TASK STATEMENT:
Find the line containing "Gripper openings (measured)" in the entries below. Restate it and each line after it, word for word, up to and including the line containing "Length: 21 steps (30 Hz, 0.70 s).".
ENTRIES SUPPLIED section start
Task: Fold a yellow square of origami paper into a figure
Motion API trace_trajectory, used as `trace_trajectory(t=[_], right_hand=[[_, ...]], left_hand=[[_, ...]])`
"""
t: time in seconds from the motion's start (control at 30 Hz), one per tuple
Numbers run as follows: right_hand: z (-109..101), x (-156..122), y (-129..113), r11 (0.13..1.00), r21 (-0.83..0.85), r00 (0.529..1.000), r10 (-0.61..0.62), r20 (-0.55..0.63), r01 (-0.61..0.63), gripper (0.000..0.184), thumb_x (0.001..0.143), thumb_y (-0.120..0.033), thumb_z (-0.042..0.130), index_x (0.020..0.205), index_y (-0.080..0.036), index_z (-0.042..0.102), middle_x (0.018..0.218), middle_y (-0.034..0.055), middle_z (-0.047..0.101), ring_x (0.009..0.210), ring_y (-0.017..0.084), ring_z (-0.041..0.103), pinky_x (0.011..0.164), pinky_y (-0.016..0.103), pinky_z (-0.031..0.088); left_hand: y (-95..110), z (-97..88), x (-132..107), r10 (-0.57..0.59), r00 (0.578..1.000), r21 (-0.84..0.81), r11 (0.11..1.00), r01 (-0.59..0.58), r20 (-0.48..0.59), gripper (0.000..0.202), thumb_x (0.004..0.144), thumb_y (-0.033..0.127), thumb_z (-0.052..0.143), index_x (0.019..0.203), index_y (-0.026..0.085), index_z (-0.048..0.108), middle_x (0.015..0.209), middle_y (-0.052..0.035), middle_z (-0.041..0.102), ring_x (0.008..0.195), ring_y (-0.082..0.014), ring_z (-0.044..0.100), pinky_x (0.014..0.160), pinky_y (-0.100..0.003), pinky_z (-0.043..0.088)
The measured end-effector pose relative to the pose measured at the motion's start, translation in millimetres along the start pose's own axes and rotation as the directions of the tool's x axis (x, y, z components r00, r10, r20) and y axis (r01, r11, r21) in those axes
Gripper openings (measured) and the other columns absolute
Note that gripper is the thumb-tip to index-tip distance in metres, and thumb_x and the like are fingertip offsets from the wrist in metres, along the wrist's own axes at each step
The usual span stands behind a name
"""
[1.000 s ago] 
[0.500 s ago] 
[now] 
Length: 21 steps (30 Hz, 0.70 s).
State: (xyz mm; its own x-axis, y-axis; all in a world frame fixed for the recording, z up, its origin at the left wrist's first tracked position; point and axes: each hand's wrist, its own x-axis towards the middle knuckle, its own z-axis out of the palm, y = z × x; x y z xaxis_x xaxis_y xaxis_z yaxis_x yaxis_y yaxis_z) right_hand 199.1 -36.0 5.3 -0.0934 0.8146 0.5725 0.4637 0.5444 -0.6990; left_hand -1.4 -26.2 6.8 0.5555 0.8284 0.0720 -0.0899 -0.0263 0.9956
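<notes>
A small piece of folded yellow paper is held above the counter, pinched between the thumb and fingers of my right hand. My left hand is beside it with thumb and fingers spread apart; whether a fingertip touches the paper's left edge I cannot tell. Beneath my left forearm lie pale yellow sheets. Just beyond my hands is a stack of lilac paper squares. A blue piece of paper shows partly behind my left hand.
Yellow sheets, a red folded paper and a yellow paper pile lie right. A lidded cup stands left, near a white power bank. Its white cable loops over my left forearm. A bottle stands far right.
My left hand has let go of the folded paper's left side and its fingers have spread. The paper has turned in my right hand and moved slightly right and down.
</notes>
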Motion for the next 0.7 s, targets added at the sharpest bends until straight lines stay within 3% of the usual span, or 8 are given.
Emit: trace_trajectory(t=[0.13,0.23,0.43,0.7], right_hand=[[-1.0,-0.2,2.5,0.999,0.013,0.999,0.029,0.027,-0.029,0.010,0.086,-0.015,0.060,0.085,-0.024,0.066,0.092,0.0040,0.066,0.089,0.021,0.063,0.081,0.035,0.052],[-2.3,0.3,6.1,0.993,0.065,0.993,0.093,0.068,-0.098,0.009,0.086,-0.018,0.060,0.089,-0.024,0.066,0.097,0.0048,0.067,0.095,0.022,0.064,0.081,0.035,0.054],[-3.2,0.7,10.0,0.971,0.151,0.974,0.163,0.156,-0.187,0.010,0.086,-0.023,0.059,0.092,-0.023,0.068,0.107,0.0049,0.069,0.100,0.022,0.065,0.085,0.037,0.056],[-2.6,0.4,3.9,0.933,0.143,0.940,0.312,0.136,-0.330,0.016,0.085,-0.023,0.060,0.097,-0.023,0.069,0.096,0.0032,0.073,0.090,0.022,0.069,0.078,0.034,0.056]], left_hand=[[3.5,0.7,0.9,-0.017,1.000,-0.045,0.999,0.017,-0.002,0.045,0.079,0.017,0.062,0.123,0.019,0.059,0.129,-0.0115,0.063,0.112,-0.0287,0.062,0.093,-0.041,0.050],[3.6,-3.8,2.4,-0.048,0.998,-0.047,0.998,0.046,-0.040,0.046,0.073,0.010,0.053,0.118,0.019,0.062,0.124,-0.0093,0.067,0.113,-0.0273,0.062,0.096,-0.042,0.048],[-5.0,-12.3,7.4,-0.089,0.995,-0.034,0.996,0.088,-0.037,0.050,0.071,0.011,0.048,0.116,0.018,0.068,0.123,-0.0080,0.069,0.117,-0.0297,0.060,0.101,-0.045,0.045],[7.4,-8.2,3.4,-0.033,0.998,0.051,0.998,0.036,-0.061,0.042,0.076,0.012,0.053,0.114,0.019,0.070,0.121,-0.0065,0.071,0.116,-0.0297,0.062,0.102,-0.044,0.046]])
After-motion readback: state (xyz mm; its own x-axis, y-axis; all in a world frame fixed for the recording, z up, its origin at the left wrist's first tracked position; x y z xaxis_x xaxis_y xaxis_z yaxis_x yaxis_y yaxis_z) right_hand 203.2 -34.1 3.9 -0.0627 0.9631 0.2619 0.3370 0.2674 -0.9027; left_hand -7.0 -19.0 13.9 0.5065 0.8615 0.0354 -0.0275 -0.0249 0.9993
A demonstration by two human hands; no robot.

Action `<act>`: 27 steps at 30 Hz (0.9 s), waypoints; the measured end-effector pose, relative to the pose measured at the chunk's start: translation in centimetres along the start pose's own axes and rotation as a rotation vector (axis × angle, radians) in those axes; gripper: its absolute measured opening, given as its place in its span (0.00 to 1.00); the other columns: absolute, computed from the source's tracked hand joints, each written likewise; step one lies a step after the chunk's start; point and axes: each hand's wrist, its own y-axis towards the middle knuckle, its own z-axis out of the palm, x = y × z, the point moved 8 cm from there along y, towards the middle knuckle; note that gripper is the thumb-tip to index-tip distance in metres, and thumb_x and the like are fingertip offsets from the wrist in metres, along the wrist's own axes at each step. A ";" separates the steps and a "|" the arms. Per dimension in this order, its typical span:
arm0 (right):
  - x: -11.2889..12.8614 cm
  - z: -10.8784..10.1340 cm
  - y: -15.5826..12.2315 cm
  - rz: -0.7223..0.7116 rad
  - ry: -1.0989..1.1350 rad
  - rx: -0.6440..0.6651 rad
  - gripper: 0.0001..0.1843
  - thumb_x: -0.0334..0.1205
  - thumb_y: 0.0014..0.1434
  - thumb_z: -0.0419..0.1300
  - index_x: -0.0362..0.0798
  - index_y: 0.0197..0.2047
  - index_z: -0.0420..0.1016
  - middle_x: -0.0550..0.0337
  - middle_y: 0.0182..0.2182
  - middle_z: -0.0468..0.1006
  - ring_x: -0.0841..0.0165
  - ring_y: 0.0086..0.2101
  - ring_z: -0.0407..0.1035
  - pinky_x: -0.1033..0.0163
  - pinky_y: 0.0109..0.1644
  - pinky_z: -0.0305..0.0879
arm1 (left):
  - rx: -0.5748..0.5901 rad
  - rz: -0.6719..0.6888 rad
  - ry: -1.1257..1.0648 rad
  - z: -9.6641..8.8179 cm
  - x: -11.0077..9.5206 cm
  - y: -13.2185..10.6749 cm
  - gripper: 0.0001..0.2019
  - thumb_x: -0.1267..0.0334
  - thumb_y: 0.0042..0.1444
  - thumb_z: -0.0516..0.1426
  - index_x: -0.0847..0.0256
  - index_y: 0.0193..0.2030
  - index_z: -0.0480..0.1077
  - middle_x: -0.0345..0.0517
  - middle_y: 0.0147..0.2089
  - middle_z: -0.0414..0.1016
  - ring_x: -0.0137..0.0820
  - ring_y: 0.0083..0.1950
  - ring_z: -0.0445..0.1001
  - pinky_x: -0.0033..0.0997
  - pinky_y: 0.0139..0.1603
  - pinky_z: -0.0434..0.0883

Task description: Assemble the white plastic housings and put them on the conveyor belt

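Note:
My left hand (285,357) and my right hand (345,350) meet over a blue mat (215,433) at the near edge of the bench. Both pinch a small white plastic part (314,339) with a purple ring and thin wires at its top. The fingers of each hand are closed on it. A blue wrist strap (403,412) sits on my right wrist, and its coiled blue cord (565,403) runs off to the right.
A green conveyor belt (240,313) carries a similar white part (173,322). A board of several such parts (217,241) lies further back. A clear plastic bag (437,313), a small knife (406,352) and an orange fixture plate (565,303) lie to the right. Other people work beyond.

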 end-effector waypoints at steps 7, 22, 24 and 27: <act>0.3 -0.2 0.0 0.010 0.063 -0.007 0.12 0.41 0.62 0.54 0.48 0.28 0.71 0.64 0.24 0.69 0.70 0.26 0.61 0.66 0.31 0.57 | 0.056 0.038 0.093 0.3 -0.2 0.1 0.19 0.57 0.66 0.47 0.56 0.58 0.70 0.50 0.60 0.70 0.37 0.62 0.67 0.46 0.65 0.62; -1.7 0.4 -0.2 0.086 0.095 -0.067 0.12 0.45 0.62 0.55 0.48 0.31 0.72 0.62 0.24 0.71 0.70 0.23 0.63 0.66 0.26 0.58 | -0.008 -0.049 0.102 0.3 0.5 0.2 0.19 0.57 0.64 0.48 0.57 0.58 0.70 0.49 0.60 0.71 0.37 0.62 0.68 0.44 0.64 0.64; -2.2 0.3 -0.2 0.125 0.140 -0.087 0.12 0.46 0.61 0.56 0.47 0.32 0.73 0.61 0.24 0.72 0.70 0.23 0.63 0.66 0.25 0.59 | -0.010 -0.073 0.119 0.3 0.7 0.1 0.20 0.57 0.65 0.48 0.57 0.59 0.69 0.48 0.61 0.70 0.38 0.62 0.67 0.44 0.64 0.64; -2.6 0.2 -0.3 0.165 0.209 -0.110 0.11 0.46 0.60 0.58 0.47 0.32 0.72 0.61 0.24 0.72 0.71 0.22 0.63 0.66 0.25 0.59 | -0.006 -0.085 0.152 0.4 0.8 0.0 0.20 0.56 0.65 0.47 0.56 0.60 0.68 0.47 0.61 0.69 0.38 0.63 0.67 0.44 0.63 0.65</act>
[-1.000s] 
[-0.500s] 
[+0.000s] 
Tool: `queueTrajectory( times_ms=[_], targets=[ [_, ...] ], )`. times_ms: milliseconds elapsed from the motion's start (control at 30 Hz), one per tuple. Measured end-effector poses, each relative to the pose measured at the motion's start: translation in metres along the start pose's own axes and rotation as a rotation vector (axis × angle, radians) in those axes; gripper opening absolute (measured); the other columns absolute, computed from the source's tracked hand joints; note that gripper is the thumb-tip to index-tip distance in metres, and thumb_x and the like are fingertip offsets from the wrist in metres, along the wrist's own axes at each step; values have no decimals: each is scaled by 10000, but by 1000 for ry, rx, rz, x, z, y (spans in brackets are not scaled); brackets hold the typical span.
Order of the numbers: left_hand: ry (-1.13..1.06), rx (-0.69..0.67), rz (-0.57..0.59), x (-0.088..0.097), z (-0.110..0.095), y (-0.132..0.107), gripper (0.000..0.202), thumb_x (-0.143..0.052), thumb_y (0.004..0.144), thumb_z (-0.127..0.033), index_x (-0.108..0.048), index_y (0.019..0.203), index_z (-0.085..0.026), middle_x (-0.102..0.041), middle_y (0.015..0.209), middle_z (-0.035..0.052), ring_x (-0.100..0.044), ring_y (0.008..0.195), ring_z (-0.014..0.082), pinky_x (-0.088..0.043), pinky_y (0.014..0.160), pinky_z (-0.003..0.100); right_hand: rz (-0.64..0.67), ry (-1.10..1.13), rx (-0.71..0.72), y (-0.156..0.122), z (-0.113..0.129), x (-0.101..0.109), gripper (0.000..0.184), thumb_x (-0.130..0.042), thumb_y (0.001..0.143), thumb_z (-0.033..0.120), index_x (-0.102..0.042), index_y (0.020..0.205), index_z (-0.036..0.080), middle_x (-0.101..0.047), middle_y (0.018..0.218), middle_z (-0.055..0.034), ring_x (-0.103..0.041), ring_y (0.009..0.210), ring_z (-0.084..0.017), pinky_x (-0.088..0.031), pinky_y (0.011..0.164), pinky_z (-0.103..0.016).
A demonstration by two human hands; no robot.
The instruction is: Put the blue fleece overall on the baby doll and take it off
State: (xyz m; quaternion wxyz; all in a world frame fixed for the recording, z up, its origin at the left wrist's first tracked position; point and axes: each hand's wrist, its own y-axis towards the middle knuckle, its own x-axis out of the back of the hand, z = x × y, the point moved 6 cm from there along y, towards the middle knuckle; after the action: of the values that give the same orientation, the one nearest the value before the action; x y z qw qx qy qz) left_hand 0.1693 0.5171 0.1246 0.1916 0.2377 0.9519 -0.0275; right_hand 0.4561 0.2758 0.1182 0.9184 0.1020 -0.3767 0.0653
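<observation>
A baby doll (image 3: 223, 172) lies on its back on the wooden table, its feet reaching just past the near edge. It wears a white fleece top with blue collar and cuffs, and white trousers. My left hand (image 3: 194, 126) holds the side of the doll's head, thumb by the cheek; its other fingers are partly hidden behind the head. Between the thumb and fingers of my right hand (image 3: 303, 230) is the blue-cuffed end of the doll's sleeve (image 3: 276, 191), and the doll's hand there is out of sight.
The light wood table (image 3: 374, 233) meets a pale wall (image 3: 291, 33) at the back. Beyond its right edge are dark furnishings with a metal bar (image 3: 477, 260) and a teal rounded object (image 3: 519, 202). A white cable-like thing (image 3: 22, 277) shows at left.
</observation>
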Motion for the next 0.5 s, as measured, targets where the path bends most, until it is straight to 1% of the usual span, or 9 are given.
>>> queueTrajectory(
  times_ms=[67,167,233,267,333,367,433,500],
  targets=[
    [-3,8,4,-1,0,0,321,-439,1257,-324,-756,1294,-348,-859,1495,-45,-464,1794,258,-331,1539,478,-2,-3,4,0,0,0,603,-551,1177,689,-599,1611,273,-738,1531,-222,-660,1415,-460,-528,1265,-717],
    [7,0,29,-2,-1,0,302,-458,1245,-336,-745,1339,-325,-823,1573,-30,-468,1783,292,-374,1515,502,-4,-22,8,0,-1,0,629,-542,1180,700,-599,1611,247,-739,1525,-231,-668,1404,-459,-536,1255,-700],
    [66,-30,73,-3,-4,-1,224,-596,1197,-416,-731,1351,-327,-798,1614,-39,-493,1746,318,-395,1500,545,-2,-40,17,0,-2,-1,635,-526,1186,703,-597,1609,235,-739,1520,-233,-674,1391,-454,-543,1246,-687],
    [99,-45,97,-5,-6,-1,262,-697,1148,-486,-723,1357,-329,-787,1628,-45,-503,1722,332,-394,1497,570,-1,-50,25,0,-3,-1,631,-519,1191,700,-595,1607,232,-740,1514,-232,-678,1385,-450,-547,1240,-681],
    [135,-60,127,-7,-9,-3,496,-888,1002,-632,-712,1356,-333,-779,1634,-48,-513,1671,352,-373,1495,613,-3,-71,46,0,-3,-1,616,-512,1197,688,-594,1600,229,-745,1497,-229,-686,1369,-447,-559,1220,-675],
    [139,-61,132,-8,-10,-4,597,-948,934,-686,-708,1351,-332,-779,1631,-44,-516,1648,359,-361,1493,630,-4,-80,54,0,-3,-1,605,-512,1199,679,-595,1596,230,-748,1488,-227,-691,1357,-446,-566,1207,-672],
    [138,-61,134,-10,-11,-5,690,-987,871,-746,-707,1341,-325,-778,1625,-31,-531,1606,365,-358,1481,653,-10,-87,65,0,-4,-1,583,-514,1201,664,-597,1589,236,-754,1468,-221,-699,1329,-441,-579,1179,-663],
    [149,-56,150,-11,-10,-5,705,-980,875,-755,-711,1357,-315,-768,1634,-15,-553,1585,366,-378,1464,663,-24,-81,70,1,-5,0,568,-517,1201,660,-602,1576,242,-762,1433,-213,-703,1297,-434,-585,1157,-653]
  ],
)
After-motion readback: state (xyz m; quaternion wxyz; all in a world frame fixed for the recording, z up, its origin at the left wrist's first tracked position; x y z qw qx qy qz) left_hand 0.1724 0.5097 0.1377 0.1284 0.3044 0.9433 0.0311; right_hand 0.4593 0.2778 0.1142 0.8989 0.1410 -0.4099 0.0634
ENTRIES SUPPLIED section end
RESPONSE TO THE EXERCISE:
Gripper openings (measured) and the other columns absolute
Note that gripper is the thumb-tip to index-tip distance in metres, and thumb_x and the like are fingertip offsets from the wrist in metres, along the wrist's own axes at each step
The usual span stands behind a name
"""
[1.000 s ago] 
[0.500 s ago] 
[now] 
Length: 21 steps (30 Hz, 0.70 s).

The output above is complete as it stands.